Al contrario, no le costaba nada pedir favores a todos, pero siempre a través de su hermana:

” Luz, ¿tendrá mañana libre el burro, Facundo, que quiero ir de pesca al Duero…?”

Era el único y adusto personaje con quien no queríamos coincidir en Pereña. Cuando llegaba al pueblo, se terminaba el relax en la casa de la abuela…

Nunca, nunca, se le ocurrió darnos una miserable propina.

Pero, si de mis tíos Pedro y Luz guardo muy buenos recuerdos, y ninguno de Pepe, al tío Gustavo, el menor de los cuatro hermanos. no lo conocí a fondo hasta los años 50 antes de entrar en la universidad, pese a vivir su juventud cerca de nuestra casa en Salamanca.

—Reflexiono esto en voz alta ante mi sobremesa del desayuno hoy en Burgos, con Ana, mi actual y duradero amor, también mi enfermera. Mucho tiempo más tarde, ya en vísperas de ir a la universidad en Madrid, conocería yo la historia al completo del tío Gustavo y de su suerte con el primo Amancio.

Gustavo Barrueco Ferrán había nacido en 1923 en Pereña, apenas meses después de la tragedia de su padre, mi abuelo Francisco. Allí vivió hasta los dieciséis años, ‘encerrado’, pero siempre inquieto. El más pequeño de los hermanos (quizás también el más ‘intelectual’ junto a la tía Luz), marchó de casa de la abuela a la capital salmantina al cumplir los diecisiete, dos años después de nacer yo, y recién terminada nuestra Guerra Civil. Mi madre, su hermana Ester, le idolatraba y le consiguió su primer empleo en una pequeña imprenta en la calle Corpus, cercana a nuestra casa en Salamanca. Siempre autónomo, quiso vivir de pensión, pese a ofrecérsele residir con nosotros de forma permanente. Mi madre decía que era porque necesitaba el silencio en casa para estudiar y terminar su peritaje mercantil.

—Pese a estas reflexiones, antecedentes y problemas familiares, no quiero eximirme en absoluto de mi culpa en este supuesto delito del que se me acusa ahora y me preocupa. Si es que existe, que tendrán que demostrarlo, porque todos los enfermos operados fueron bien.
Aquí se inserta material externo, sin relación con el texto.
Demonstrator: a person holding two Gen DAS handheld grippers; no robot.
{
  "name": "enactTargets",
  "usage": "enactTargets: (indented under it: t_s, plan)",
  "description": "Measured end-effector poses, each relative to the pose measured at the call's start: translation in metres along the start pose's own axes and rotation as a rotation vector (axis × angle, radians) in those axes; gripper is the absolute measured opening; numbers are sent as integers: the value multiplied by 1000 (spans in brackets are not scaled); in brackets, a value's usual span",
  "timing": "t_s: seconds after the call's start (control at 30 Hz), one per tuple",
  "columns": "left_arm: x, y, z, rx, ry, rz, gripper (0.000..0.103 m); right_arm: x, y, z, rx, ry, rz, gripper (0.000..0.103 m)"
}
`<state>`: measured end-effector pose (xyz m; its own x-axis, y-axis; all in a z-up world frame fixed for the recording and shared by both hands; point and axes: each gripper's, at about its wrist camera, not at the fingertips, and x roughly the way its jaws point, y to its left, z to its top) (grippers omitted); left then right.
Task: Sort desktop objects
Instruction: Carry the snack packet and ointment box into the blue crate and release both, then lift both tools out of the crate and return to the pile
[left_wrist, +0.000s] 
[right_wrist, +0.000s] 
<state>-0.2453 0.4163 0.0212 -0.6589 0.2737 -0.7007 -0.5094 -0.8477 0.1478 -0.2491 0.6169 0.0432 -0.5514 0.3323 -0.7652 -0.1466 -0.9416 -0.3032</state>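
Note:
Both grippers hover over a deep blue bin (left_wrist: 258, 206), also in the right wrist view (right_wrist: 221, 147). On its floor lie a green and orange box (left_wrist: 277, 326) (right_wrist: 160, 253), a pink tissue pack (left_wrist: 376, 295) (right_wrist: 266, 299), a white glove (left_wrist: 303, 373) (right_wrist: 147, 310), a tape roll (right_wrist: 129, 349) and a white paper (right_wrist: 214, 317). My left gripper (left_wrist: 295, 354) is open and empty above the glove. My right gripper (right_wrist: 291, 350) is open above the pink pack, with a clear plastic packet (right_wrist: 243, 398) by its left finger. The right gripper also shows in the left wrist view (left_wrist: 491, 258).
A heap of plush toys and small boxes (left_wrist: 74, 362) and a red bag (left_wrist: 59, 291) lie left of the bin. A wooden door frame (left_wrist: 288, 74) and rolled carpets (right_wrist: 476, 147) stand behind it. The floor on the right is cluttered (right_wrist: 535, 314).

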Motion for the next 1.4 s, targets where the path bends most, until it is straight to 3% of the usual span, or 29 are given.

Influyó y mucho, en mi comportamiento rebelde e irregular, y en mi poco cariño a los más cercanos, ese ambiente educativo tan rígido. Así como seguro —ahora que Ana se está haciendo la segunda tostada y no me oye—, que el mapa genético de los tíos Pedro y Pepe condicionó mi atracción compulsiva por la compañía femenina.

Por el contrario, seguro que ese determinismo familiar y su rechazo a mi comportamiento rebelde condicionaron la acusada religiosidad de mi hermano Alberto desde su niñez.